[Data excerpts]
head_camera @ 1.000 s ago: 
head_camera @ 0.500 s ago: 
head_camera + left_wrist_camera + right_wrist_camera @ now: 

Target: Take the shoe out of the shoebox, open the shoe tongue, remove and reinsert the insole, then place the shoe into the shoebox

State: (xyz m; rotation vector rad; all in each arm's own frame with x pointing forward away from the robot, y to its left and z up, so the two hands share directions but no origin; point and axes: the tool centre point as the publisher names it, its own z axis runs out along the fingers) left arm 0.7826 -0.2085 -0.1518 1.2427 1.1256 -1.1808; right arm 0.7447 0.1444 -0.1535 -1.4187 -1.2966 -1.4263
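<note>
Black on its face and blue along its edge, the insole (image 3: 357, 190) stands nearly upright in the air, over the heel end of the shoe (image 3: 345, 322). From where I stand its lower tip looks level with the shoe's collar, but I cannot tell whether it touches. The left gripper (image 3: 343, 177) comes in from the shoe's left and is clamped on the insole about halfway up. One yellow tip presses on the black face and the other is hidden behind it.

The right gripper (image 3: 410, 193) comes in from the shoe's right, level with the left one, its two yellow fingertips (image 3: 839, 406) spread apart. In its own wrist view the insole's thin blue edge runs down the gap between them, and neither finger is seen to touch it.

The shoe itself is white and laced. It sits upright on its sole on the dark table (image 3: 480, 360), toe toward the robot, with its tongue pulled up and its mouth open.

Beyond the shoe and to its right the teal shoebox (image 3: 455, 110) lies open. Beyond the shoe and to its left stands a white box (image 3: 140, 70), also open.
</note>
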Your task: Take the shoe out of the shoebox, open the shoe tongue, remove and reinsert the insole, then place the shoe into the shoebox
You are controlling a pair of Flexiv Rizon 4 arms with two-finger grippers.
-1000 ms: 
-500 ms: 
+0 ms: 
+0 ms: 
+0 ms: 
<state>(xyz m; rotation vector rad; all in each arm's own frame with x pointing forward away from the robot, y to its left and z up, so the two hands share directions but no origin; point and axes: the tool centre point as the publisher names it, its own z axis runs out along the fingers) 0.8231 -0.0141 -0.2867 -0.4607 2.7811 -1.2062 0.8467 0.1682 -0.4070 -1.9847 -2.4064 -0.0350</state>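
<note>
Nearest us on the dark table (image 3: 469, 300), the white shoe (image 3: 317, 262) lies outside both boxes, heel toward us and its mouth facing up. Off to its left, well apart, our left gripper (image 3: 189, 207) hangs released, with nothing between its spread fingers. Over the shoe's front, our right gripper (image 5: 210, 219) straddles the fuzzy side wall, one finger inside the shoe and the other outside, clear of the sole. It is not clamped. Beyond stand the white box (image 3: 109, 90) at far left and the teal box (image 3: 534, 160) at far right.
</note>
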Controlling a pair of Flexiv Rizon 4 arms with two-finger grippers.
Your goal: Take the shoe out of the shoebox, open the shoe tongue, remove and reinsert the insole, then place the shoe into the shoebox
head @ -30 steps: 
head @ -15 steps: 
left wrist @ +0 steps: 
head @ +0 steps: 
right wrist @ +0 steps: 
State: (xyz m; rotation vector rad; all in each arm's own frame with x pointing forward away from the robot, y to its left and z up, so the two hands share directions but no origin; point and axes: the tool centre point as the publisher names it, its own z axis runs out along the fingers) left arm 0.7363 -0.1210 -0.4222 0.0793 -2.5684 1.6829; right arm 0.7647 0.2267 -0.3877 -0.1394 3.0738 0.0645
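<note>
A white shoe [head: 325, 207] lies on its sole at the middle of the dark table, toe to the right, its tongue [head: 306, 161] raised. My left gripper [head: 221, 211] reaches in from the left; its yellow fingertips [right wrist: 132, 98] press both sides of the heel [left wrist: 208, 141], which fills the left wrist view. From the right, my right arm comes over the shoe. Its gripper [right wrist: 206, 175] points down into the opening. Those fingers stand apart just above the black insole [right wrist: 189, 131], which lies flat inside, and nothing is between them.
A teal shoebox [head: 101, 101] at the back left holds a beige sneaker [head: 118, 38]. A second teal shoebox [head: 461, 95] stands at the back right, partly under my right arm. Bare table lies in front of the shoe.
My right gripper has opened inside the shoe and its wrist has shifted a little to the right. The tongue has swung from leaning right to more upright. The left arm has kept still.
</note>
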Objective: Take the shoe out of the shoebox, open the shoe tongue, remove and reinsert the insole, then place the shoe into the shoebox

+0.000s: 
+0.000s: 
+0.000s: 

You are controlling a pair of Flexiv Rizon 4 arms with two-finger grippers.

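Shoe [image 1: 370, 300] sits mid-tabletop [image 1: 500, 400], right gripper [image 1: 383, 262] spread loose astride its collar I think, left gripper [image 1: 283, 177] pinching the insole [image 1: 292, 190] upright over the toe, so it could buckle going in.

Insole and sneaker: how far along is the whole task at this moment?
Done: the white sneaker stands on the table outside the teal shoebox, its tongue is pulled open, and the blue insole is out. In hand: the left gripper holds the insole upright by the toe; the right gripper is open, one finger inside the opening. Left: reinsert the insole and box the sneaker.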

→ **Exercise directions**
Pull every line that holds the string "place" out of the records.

→ **Answer below**
Target: Take the shoe out of the shoebox, open the shoe tongue, remove and reinsert the insole, then place the shoe into the shoebox
Your task: Take the shoe out of the shoebox, open the shoe tongue, remove and reinsert the insole, then place the shoe into the shoebox
Your goal: Take the shoe out of the shoebox, open the shoe tongue, remove and reinsert the insole, then place the shoe into the shoebox
Objective: Take the shoe out of the shoebox, open the shoe tongue, remove and reinsert the insole, then place the shoe into the shoebox

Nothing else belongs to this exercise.